By analyzing existing cross correlation between Axos Financial and Blue Foundry Bancorp, you can compare the effects of market volatilities on Axos Financial and Blue Foundry and check how they will diversify away market risk if combined in the same portfolio for a given time horizon. You can also utilize pair trading strategies of matching a long position in Axos Financial with a short position of Blue Foundry. Check out your portfolio center. Please also check ongoing floating volatility patterns of Axos Financial and Blue Foundry.
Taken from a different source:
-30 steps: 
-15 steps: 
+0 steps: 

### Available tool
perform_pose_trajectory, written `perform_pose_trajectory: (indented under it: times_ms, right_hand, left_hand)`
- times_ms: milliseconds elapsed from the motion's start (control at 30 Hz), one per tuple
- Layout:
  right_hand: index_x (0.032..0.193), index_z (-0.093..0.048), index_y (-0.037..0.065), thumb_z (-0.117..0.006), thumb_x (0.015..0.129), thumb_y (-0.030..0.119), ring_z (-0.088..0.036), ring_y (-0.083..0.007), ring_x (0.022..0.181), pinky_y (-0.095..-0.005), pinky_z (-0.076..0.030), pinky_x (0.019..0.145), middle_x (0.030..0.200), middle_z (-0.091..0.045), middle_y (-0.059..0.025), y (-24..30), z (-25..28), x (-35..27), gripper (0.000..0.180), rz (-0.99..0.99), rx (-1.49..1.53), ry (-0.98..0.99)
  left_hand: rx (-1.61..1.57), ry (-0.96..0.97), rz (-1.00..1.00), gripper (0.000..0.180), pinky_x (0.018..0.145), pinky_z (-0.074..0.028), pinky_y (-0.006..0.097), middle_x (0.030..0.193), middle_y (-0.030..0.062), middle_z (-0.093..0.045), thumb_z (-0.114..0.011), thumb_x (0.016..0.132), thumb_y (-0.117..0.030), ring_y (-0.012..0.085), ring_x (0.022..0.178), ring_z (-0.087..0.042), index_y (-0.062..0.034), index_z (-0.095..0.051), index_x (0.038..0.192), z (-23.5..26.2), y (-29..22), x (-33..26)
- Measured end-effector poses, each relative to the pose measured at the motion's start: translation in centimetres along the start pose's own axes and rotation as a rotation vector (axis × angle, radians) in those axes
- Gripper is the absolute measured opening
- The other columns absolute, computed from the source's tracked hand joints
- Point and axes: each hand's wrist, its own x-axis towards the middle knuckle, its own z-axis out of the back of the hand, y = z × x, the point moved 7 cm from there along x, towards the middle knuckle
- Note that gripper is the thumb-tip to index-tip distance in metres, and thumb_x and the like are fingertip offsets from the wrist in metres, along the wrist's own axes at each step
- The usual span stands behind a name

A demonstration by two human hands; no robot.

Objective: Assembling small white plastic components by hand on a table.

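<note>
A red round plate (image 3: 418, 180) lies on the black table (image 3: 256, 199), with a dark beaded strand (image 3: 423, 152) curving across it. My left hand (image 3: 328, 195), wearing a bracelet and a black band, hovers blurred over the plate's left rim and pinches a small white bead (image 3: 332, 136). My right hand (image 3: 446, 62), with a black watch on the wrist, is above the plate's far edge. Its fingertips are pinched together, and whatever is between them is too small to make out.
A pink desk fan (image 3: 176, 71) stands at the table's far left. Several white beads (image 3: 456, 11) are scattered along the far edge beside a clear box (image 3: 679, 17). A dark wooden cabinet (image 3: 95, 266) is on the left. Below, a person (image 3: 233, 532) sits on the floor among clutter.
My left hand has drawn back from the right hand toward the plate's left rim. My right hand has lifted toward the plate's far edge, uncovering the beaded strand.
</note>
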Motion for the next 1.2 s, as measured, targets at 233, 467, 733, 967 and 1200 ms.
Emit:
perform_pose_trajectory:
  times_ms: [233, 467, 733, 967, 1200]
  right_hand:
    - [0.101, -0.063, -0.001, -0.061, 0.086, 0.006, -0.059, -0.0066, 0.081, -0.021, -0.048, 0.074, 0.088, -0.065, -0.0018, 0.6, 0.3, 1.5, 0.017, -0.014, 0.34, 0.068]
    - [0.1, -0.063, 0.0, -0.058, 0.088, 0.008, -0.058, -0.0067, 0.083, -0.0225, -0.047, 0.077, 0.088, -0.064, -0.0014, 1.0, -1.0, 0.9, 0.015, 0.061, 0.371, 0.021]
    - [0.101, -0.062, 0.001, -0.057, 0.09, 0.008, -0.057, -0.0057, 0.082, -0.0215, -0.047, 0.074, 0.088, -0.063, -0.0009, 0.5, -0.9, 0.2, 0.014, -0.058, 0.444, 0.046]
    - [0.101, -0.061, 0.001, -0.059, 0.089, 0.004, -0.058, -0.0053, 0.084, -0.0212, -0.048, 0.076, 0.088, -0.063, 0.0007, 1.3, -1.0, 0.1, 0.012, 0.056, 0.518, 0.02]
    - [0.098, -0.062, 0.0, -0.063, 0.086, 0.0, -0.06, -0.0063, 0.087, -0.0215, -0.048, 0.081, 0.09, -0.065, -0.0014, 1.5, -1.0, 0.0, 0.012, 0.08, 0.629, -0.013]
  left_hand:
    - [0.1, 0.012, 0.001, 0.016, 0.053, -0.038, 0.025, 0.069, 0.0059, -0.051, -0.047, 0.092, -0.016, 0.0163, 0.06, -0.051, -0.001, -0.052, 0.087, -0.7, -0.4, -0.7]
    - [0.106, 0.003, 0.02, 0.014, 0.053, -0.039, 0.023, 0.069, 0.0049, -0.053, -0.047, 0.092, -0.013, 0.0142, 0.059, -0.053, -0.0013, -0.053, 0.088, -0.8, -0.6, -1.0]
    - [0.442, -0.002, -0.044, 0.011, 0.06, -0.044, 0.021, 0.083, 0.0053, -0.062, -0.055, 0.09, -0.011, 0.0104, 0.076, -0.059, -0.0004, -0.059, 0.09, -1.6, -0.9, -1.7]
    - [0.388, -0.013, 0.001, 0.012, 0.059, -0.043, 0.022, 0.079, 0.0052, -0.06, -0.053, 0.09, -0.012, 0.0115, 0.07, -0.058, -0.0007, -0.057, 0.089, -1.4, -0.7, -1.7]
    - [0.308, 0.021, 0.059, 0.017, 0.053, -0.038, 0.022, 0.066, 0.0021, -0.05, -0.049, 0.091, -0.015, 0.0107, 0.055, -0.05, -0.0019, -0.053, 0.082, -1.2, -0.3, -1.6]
Diversification Opportunities for Axos Financial and Blue Foundry

0.86
  Correlation Coefficient

Very poor diversification

The 3 months correlation between Axos and Blue is 0.86. Overlapping area represents the amount of risk that can be diversified away by holding Axos Financial and Blue Foundry Bancorp in the same portfolio, assuming nothing else is changed. The correlation between historical prices or returns on Blue Foundry Bancorp and Axos Financial is a relative statistical measure of the degree to which these equity instruments tend to move together. The correlation coefficient measures the extent to which returns on Axos Financial are associated (or correlated) with Blue Foundry. Values of the correlation coefficient range from -1 to +1, where. The correlation of zero (0) is possible when the price movement of Blue Foundry Bancorp has no effect on the direction of Axos Financial i.e., Axos Financial and Blue Foundry go up and down completely randomly.

Pair Corralation between Axos Financial and Blue Foundry

Allowing for the 90-day total investment horizon Axos Financial is expected to generate 1.64 times less return on investment than Blue Foundry. But when comparing it to its historical volatility, Axos Financial is 1.06 times less risky than Blue Foundry. It trades about 0.05 of its potential returns per unit of risk. Blue Foundry Bancorp is currently generating about 0.08 of returns per unit of risk over similar time horizon. If you would invest  948.00  in Blue Foundry Bancorp on November 3, 2024 and sell it today you would earn a total of  27.00  from holding Blue Foundry Bancorp or generate 2.85% return on investment over 90 days.
Time Period3 Months [change]
DirectionMoves Together 
StrengthStrong
Accuracy100.0%
ValuesDaily Returns

Axos Financial  vs.  Blue Foundry Bancorp

 Performance 
       Timeline  
Axos Financial 

Risk-Adjusted Performance

3 of 100

 
Weak
 
Strong
Insignificant
Compared to the overall equity markets, risk-adjusted returns on investments in Axos Financial are ranked lower than 3 (%) of all global equities and portfolios over the last 90 days. In spite of fairly unsteady basic indicators, Axos Financial may actually be approaching a critical reversion point that can send shares even higher in March 2025.
Blue Foundry Bancorp 

Risk-Adjusted Performance

0 of 100

 
Weak
 
Strong
Very Weak
Over the last 90 days Blue Foundry Bancorp has generated negative risk-adjusted returns adding no value to investors with long positions. In spite of fairly strong technical and fundamental indicators, Blue Foundry is not utilizing all of its potentials. The latest stock price disturbance, may contribute to short-term losses for the investors.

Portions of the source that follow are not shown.